- Task to carry out -
The word "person" appears in some lines of the entries. Say how many, and give nothing but the number.

- Record extracts -
▼▼▼
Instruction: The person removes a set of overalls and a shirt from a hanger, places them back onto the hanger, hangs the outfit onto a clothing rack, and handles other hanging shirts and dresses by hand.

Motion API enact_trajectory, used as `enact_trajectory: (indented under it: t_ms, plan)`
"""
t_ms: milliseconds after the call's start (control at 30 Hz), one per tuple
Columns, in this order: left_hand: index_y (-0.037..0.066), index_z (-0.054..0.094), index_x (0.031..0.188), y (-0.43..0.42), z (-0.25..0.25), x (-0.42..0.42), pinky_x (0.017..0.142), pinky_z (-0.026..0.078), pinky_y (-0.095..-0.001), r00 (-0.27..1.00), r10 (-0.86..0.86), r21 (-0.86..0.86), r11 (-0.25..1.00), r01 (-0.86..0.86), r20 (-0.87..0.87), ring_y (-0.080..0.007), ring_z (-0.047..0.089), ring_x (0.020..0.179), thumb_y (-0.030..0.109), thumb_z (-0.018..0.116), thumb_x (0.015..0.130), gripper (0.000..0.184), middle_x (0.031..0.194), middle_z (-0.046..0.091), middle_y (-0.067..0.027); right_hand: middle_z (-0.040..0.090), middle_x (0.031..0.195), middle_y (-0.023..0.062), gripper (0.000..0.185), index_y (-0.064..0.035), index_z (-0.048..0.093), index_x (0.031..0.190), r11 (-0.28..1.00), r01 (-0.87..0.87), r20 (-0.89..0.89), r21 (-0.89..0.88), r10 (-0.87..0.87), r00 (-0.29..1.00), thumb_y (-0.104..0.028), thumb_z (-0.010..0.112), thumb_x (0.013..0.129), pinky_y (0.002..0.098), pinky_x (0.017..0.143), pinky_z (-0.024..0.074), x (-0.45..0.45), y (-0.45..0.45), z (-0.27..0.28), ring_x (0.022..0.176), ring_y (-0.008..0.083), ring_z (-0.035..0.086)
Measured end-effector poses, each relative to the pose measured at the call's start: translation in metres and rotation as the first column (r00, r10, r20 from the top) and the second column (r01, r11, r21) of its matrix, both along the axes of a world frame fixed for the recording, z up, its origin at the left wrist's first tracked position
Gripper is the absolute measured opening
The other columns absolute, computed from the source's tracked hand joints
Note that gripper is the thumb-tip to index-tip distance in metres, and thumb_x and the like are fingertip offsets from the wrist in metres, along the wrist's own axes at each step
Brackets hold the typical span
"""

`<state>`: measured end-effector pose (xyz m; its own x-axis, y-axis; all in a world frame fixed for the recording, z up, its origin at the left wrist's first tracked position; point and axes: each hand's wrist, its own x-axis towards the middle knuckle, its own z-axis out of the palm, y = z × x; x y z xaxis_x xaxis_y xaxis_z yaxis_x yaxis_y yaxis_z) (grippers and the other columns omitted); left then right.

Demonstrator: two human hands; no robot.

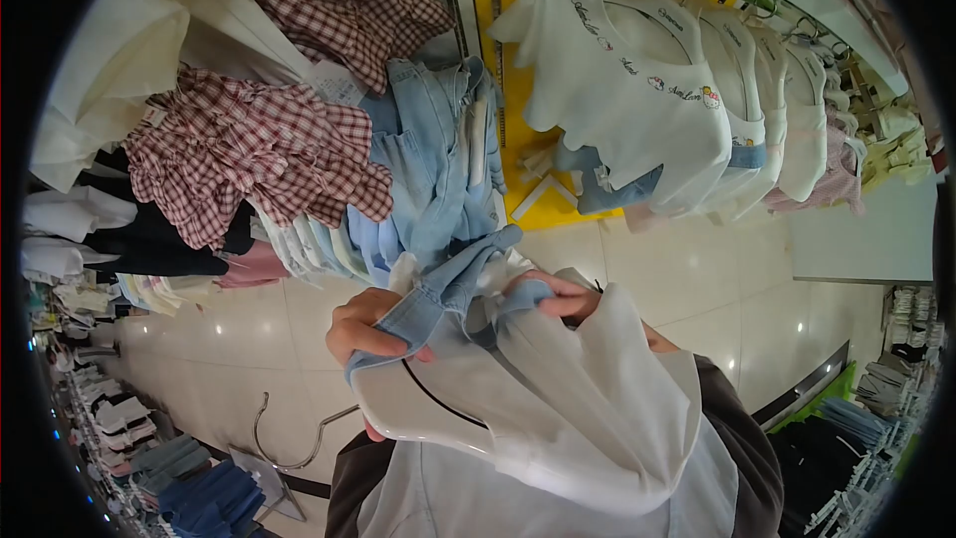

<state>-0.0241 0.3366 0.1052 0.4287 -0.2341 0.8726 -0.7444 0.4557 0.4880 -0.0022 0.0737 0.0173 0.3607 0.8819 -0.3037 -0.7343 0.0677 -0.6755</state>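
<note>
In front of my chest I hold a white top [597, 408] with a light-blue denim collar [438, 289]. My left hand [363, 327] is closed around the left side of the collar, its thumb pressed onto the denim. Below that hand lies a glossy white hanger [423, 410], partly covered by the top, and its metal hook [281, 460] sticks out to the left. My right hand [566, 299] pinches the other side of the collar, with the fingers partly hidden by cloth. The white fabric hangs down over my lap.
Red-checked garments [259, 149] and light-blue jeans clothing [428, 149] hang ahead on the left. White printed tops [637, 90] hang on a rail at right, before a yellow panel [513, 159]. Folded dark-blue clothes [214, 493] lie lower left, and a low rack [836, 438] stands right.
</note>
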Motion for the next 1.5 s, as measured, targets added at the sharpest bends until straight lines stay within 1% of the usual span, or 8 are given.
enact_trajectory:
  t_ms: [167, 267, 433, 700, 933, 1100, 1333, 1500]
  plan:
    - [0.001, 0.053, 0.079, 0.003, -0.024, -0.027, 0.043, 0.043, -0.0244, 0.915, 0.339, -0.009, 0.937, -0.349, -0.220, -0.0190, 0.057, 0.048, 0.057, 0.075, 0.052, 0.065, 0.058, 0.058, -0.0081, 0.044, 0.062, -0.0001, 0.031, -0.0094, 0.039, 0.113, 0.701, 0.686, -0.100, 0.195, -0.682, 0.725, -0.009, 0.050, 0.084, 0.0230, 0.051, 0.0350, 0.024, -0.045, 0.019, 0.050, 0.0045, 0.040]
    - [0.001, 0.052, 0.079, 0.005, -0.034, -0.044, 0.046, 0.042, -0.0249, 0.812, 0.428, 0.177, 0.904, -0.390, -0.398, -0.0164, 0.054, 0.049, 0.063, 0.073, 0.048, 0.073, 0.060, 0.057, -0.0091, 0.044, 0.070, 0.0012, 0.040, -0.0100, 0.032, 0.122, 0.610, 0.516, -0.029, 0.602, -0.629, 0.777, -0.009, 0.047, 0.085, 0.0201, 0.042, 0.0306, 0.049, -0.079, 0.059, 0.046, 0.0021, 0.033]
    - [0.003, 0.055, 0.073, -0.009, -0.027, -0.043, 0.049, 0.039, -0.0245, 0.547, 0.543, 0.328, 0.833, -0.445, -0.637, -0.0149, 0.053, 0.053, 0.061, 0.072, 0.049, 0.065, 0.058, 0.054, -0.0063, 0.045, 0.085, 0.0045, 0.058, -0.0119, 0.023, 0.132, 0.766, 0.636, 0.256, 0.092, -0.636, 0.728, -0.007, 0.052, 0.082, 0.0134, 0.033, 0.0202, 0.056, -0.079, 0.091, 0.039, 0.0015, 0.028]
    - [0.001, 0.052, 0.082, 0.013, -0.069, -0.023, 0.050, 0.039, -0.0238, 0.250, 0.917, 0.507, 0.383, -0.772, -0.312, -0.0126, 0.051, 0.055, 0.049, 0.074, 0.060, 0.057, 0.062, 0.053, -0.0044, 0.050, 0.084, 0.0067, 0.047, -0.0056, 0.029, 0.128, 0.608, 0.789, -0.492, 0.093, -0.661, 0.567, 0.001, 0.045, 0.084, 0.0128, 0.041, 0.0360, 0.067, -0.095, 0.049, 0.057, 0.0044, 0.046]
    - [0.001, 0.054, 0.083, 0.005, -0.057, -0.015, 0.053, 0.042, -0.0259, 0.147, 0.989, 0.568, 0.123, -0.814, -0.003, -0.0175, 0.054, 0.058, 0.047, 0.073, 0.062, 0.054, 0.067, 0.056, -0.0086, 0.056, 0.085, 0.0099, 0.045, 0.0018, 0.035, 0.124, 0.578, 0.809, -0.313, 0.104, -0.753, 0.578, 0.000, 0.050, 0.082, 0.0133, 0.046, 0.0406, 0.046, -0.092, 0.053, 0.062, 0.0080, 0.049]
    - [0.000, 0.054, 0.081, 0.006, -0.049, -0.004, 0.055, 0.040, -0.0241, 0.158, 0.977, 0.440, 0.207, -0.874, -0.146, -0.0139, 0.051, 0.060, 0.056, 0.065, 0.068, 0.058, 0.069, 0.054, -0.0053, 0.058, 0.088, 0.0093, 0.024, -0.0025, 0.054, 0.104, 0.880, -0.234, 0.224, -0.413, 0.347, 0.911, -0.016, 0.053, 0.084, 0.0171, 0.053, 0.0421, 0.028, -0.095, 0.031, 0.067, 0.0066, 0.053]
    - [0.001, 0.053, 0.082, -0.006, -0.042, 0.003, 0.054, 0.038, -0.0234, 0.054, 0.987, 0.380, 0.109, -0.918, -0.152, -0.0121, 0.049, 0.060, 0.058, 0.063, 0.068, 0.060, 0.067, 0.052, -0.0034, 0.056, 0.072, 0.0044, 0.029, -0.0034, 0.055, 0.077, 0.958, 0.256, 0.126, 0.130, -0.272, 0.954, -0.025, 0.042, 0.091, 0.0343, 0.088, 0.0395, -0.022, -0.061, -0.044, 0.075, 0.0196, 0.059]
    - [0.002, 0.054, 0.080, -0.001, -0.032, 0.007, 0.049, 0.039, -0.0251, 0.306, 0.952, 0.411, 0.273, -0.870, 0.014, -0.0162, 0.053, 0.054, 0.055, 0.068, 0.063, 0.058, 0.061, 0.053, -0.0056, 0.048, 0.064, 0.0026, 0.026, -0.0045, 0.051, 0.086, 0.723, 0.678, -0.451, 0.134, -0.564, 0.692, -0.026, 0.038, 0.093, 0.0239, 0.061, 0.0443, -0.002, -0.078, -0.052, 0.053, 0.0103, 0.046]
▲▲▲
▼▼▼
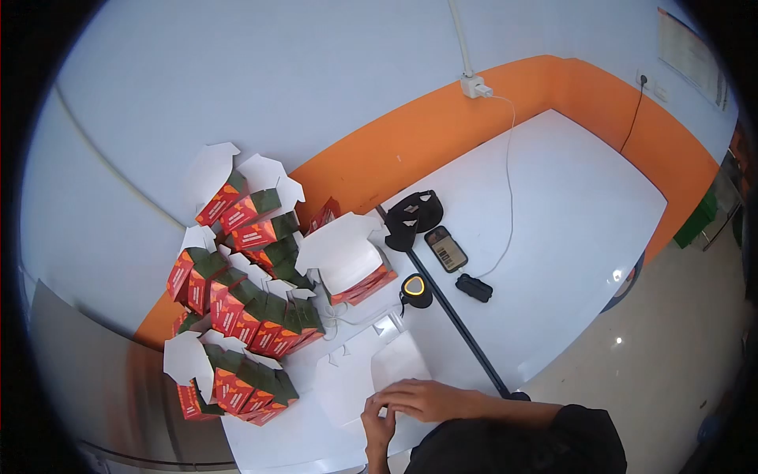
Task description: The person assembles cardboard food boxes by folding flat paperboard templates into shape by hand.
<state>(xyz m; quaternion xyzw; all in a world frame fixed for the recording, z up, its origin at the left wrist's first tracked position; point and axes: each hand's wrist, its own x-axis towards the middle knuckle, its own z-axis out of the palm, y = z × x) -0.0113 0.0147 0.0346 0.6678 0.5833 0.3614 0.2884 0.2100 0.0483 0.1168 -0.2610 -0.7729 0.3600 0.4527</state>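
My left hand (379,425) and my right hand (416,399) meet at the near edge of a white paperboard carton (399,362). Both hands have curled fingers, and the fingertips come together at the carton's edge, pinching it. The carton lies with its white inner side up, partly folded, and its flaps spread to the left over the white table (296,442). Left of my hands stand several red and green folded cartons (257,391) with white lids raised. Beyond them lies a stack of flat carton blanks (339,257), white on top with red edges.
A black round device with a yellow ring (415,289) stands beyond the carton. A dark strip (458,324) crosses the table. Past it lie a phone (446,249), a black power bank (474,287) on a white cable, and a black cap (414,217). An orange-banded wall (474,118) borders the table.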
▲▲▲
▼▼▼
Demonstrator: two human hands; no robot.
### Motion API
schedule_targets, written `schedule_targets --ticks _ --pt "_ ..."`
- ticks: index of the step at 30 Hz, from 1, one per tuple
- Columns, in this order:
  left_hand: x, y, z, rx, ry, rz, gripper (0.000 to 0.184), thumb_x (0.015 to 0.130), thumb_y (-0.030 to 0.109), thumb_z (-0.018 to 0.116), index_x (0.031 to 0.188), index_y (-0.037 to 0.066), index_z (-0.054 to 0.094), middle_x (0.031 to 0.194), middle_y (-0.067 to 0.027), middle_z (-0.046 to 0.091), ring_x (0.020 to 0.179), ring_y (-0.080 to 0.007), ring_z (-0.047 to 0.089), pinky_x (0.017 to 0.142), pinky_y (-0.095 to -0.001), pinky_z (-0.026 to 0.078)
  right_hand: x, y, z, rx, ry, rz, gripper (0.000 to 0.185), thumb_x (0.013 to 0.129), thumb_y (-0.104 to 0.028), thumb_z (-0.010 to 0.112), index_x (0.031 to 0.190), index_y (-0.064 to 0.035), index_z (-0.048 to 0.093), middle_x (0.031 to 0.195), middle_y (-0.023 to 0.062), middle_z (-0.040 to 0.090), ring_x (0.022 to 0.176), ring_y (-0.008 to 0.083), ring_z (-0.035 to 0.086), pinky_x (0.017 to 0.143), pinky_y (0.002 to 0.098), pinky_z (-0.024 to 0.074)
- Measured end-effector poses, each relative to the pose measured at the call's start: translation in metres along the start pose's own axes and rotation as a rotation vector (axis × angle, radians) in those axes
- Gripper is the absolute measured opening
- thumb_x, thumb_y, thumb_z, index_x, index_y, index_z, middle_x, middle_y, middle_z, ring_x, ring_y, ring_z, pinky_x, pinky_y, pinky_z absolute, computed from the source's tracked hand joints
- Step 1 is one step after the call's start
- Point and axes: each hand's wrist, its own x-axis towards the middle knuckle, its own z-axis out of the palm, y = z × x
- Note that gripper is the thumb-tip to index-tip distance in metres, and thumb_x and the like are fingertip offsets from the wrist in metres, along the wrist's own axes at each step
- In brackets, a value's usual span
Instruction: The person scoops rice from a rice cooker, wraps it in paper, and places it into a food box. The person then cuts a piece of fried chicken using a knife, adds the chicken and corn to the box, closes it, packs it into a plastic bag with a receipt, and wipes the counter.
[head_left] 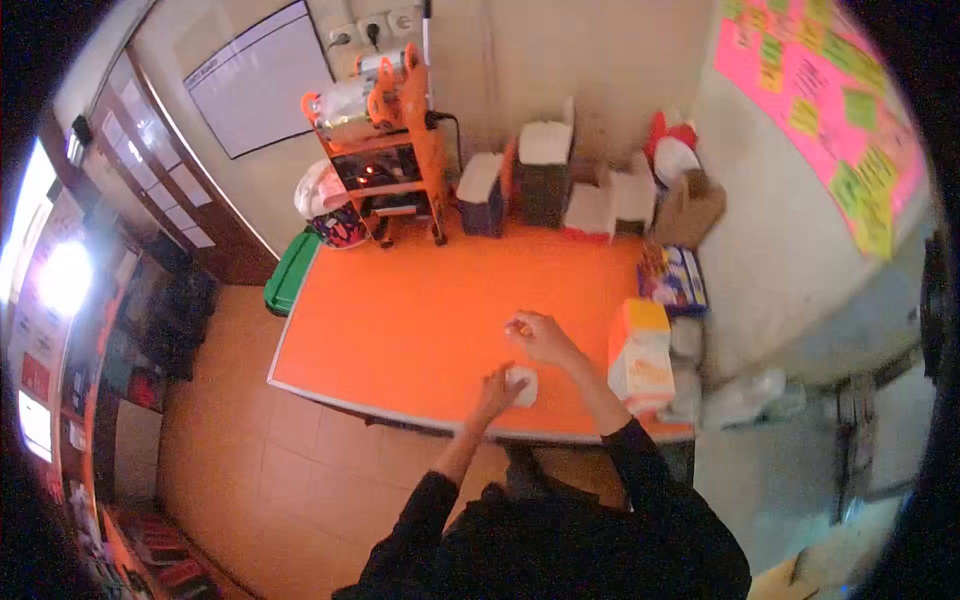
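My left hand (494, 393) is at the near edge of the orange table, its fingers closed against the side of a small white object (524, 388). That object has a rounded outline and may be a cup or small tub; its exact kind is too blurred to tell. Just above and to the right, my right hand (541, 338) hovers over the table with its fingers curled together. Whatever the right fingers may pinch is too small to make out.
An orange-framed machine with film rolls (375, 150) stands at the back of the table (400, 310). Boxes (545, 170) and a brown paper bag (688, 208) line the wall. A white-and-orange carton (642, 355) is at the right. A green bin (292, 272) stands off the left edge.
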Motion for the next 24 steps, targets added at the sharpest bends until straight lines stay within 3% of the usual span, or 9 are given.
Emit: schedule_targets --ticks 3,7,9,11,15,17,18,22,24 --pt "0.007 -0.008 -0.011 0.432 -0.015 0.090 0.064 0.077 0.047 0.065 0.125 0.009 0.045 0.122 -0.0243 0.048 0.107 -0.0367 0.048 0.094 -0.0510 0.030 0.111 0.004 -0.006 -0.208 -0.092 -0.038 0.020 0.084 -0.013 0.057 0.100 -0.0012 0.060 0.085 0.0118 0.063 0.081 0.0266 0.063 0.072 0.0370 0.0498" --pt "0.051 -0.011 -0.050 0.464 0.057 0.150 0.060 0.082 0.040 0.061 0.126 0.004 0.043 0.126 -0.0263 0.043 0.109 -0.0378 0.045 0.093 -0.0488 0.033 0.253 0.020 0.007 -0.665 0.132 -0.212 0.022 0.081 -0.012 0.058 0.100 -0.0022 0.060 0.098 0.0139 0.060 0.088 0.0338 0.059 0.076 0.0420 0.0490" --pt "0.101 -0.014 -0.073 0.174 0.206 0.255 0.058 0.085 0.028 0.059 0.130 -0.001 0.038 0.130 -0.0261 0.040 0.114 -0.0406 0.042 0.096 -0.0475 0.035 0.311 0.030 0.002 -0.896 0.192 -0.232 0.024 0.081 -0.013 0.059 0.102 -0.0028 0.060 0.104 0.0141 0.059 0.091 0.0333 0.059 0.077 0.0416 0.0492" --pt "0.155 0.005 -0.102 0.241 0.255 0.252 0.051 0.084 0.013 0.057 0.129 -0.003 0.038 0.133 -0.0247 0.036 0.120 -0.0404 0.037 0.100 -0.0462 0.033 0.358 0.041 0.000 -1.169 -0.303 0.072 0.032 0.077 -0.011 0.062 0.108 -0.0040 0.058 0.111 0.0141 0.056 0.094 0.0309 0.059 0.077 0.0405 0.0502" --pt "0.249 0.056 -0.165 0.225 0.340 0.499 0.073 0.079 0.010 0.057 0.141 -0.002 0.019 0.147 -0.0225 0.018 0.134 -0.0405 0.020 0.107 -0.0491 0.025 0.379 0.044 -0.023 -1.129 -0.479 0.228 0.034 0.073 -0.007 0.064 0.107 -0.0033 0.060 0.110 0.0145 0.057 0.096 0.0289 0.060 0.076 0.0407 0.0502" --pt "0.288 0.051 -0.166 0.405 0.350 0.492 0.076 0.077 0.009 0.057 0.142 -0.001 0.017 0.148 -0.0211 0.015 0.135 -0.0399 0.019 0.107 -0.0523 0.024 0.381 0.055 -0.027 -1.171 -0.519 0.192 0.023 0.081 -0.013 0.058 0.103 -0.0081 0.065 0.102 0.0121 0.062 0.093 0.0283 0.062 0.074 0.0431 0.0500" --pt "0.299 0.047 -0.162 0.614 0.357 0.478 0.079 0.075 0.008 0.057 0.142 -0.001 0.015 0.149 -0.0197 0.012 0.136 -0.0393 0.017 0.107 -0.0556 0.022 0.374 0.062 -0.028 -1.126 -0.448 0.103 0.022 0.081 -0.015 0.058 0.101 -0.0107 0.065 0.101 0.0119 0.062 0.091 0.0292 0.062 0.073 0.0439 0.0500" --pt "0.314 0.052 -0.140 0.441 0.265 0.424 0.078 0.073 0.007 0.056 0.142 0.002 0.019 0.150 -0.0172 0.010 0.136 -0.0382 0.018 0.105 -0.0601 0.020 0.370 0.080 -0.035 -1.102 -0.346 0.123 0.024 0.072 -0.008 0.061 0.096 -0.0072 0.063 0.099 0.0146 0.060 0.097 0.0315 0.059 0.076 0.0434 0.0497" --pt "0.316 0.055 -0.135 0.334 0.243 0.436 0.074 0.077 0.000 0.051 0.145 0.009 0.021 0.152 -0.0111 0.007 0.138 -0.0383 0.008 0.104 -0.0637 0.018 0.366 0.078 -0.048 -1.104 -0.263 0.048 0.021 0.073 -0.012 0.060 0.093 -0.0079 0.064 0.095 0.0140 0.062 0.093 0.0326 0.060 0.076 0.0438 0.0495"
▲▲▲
- Answer to this task -
3